During the shoulder season months of April, May, September and October Iceland is much less busy with visitors. These are excellent times of year for driving the Golden Circle. Both the roads and the sights will be quieter. There will also be plenty of hours of daylight and some dark night-time hours too. This means that you could catch sight of the Northern Lights along the way. As the fall colours and perhaps a dusting of snow arrives in September or October the landscapes become even more beautiful.
Driving in Winter
Driving the Golden Circle in winter is still very much possible. However nervous drivers might not be so keen. The snow, ice and stormy weather in Iceland can make driving in winter a little tricky. This is a well-driven route though with well-maintained roads and located in the slightly milder south of Iceland. So if you are caught in a snowstorm help will be close at hand.
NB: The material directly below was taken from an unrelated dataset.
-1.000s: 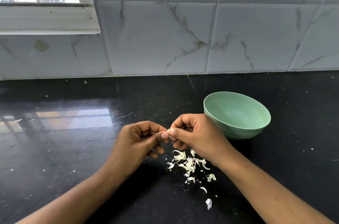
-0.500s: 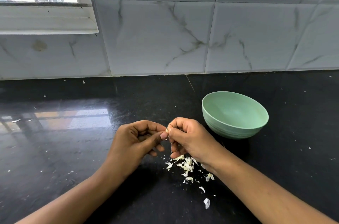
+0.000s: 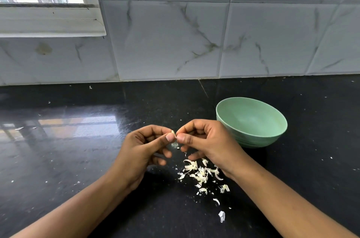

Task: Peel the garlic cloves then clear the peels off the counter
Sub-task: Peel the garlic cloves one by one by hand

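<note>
Mid-peel: left hand (image 3: 144, 152) & right hand (image 3: 206, 144) both pinch a small garlic clove (image 3: 173, 132) btwn thumb and forefinger tips, above counter (image 3: 78, 159) centre. Peels (image 3: 200, 173) lie piled below, toward front edge, uncleared. Green bowl (image 3: 253, 140) just right, looks empty. Prob. clearing all left.

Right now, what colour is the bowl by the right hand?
The bowl is a plain pale green, with no pattern. It shows best in the head view.

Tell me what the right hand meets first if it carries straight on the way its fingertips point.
The right hand points leftward at the left hand. It would first press the garlic clove pinched between them, then probably the left hand itself.
</note>
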`<move>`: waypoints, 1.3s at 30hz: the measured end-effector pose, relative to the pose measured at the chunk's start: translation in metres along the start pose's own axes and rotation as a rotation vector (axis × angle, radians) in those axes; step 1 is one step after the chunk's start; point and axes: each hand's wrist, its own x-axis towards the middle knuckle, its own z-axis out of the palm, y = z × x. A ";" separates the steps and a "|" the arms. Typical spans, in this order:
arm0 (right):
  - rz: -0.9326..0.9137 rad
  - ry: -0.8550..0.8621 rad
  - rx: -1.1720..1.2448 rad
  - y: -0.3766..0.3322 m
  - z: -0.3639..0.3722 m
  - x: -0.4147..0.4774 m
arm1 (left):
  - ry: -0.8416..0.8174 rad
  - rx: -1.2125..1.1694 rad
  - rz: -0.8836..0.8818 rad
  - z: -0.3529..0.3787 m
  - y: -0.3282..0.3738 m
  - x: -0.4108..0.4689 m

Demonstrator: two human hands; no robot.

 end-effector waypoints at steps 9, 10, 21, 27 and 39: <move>0.009 -0.071 -0.023 0.004 0.002 0.001 | -0.046 0.050 0.014 0.001 0.002 -0.002; 0.018 -0.087 -0.028 0.004 0.003 0.001 | -0.049 0.055 0.010 0.001 0.002 -0.002; -0.013 -0.154 -0.312 0.005 0.002 -0.001 | -0.084 0.168 -0.138 -0.003 0.003 0.001; -0.056 -0.201 -0.343 0.008 0.001 0.000 | -0.133 0.137 -0.191 -0.005 0.005 0.002; -0.044 -0.227 -0.293 0.012 0.001 0.003 | -0.164 0.150 -0.180 -0.007 0.001 0.004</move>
It is also a good route to get used to driving in Iceland on. The distances are short and the roads are all paved and in good shape. There are plenty of gas stations around and all in all it is pretty safe driving. You might be happier driving a 4 x 4 camper or car if you are out in very wintery weather in Iceland. In terms of daylight hours you will be much more limited in the winter months. But you will be able to see beautiful snowy landscapes and perhaps sight the Northern Lights too.
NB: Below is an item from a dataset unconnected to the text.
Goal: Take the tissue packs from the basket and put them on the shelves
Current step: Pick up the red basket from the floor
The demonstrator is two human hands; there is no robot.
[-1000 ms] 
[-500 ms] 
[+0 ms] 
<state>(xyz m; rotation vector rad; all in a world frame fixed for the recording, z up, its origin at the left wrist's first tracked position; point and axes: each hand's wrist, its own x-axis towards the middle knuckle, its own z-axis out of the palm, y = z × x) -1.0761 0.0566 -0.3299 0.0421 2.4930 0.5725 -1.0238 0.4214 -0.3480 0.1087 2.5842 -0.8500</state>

How long will it take to drive the Golden Circle Route?
Driving the Golden Circle route would take about three hours of driving with no stops. So you could easily see all the sights on a day trip. If you are pushed for time then you could visit all three in about five hours. A full day would give you much more time at each stop and allow for a few additional stops along the way. Our preferred option though is to take two to three days and do the whole thing at a much more relaxed pace.
If you hire a camper van or a motorhome then you will be able to stay the night at campgrounds. The advantages of this are many. Firstly you will be able to really appreciate your natural surroundings. If your trip to Iceland is in summer then you will be able to visit the sights out of hours without the tour bus crowds. There is an excellent campsite in Þingvellir National Park right on the lake. It has great facilities including BBQ equipment in summer. There are also two further campsites within easy reach of the other two main sights. All are great options.
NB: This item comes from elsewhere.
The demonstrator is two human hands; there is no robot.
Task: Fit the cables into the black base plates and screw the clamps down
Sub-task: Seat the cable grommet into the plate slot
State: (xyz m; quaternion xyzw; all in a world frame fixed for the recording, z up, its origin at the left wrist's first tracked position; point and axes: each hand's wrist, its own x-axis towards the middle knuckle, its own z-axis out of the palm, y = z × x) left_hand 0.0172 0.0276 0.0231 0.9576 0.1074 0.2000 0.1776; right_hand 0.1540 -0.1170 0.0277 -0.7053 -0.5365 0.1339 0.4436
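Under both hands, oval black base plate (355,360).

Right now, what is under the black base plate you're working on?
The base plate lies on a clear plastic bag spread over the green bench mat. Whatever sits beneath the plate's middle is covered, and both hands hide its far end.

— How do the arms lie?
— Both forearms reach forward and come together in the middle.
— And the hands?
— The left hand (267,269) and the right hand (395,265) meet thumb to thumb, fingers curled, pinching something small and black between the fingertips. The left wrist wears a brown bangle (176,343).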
If you choose to tent camp or motorhome camp then stock up on some shopping in Reykjavik. There are a few shops along the way but you will be much better served by visiting one of the larger supermarkets in the capital. Stock up on snacks and remember your BBQ coals if you are camping at the national park campground.
Detours and Stops along the way
There are several interesting additional stops along the way if you are driving the Golden Circle. You could visit the Hellisheiði Power Plant with its fascinating exhibition all about geothermal energy in Iceland. Don’t miss seeing the amazing Kerid Crater either with its brightly coloured crater pool and surrounding red rock. You can also stop off at the Langjökull glacier for a spot of snowmobile riding. Adrenalin junkies might also like to go river rafting on the Hvita River.
Another popular stop on the Golden Circle is the lovely Secret Lagoon hot springs near the town of Fludir. This blissfully quiet hot springs is the perfect place to soak tired bodies after a day of walking. If you are driving this is a popular place to visit at the end of a Golden Circle tour. From here it is just a little further south to join the Ring Road and continue your Icelandic adventures.